This series has been enormously helpful. What a gift! Really reminds me of some of my best professors. The best part about video lectures in general is the ability to pause the lecture in order to try out an example on my own before receiving the answer from the lecturer.
After a break came back and continue to be delighted with how the subject is opening up. Cranking through exercises of looking at expansion of sums really helps understand the how's and why's of dummy variables. Thanks
Your videos are really good! I just want to point out that there are easy ways to differentiate functions in matrix notation. Here's one way to do it: f(x) = 0.5 x'Ax - x'b ==> df = 0.5 (dx'Ax + x'Adx) - dx'b = (chain rule: d(fg) = df g + f dg) 0.5 (x'A'dx + x'Adx) - b'dx. If we factorize out the dx we get df = [0.5 x'(A' + A) - b'] dx Since df = gradf dot dx = gradf' dx the gradient of f is 0.5 (A + A')x - b This is sometimes called "Matrix Calculus" (See Magnus & Neudecker's book).

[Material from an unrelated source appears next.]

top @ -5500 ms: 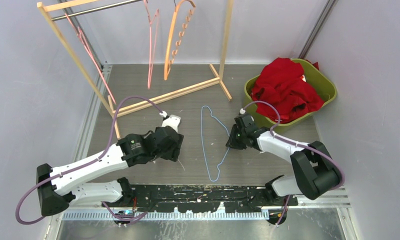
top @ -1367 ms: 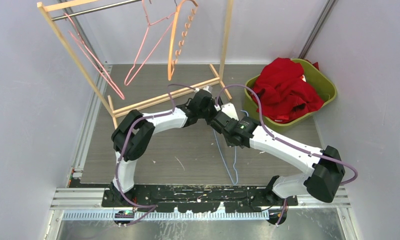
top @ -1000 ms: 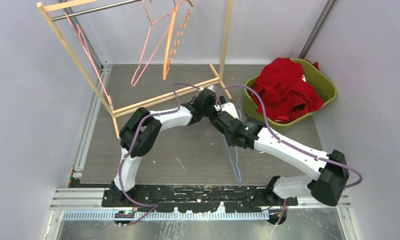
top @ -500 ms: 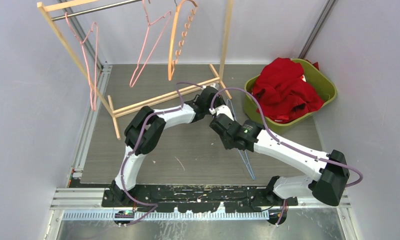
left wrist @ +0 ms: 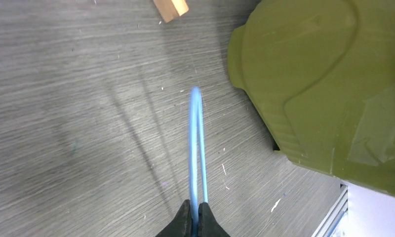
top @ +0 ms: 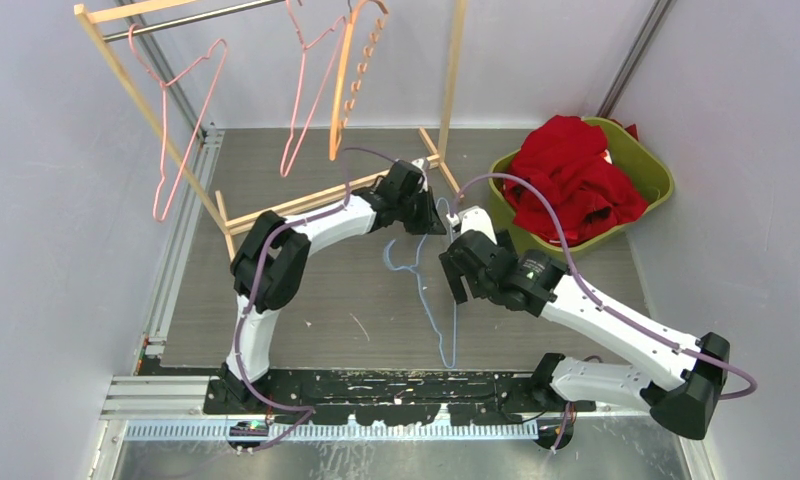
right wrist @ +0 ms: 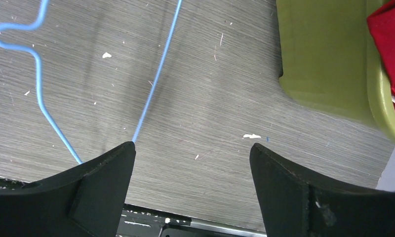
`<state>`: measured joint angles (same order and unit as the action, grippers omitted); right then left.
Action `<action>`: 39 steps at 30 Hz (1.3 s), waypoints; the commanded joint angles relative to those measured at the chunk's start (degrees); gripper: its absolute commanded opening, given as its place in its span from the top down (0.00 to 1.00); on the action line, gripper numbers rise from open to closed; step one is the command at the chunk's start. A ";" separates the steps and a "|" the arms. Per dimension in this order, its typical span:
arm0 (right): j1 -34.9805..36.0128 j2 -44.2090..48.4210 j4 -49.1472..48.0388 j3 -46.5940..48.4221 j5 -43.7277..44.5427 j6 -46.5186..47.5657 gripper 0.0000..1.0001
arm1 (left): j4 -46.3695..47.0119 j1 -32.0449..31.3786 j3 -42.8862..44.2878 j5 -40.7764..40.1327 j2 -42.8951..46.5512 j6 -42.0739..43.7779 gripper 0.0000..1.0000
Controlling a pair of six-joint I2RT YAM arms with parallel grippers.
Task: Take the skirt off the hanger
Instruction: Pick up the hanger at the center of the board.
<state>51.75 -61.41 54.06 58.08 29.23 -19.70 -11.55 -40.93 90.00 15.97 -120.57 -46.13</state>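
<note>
The red skirt (top: pixel 571 180) lies bunched in the green bin (top: pixel 648 150), off the hanger; an edge of the skirt (right wrist: pixel 390 44) shows in the right wrist view. The thin blue wire hanger (top: pixel 432 318) is bare and slopes down toward the near edge of the table. My left gripper (top: pixel 432 214) is shut on the hanger's upper end, and its fingertips (left wrist: pixel 195 217) pinch the doubled blue wire (left wrist: pixel 194 148). My right gripper (top: pixel 457 287) is just right of the hanger, open and holding nothing. Between its wide jaws (right wrist: pixel 191 148) is only floor, with the blue wire (right wrist: pixel 156 79) passing on the left.
A wooden garment rack (top: pixel 276 205) stands at the back left, its foot close to my left gripper. Two pink wire hangers (top: pixel 181 130) and an orange hanger (top: pixel 351 80) dangle from its rail. The bin's olive wall (left wrist: pixel 324 74) is near the left gripper's right side.
My left gripper has closed on the hanger's top. My right gripper has opened, let go of the hanger and drawn back to the right. The hanger swung, and the pink hangers are swaying.
</note>
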 commanded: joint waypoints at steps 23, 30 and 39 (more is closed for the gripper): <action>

You are correct in that the matrix notation as adequate for first-order analysis. It becomes inadequate for second and higher orders. Furthermore, even the simple calculation above exhibits the "endless profusion of symbols and operators" (against which Hermann Weyl entered an "emphatic protest") which results when one avoids referring to the components of objects. Notice that you have matrices and vectors and the following operations: grad, dot, product, transpose, commutation, and conversion of a 1x1 matrix to a number. My approach only had tensors and contraction. Which approach is better depends on one's personal preference and the problem at hand.

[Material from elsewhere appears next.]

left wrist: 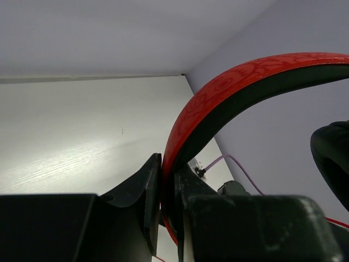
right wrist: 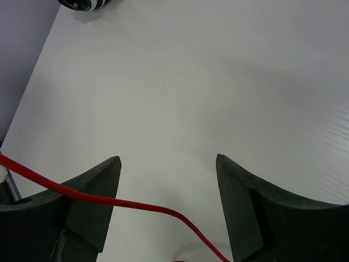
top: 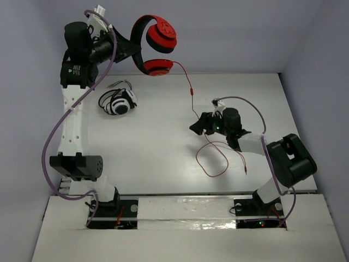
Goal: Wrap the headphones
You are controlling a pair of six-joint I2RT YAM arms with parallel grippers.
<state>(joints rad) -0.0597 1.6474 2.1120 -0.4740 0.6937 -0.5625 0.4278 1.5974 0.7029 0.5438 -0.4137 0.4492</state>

The bit at the end about how it works if the matrix is not symmetric seems to be wrong. You can't add (A^T + A) if A is not symmetric, right? The way this is usually handled is to define the quadratic function f(x) = x^T A^T A x + A^T b^T x, so we have the square matrix A^T A. Love this lecture series! Thank you for posting it.
I used to look this up on wikipedia's page on matrix calculus. Now I can rest assured, if I am ever trapped on a deserted island and solving for the quadratic form minimization of a matrix equation is the only chance of survival, I will survive! That is, until I run out of water...

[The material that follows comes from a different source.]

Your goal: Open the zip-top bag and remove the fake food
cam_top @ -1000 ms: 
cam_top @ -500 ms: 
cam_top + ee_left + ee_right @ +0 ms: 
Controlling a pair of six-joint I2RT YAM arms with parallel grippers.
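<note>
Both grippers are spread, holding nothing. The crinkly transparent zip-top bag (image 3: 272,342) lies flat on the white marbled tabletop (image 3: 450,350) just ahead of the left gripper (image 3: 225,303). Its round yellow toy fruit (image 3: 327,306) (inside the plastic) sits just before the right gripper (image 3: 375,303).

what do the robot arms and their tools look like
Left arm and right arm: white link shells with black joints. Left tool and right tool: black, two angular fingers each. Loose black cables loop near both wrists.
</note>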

If A is anti-symmetric, then shouldn't the final answer be Grad f(x) = - b_k, because (A_ik + A_ki)= 0 (since an anti-symmetric A means A_ik = - A_ki) ?
Sorry, I still don't understand why the index of matrix A is ij on the bottom instead of i on top and j on bottom, what is the rule? And do you always put index on top for vectors? if so, what about b??? Thank you!!!
You might be expecting an upper index on the matrix because matrices often represent linear transformations. THe matrix A is a slightly different animal that naturally comes with two lower indices. Components of vectors naturally get upper indices if they are decomposed with respect to a covariant basis. For this problem, however, the placement of indices can be thought of a convenient convention.
Multivariable functions have minima (or maxima) at points where the gradient is zero. Really at points where all individual first partial derivatives are individually zero; which means the same thing.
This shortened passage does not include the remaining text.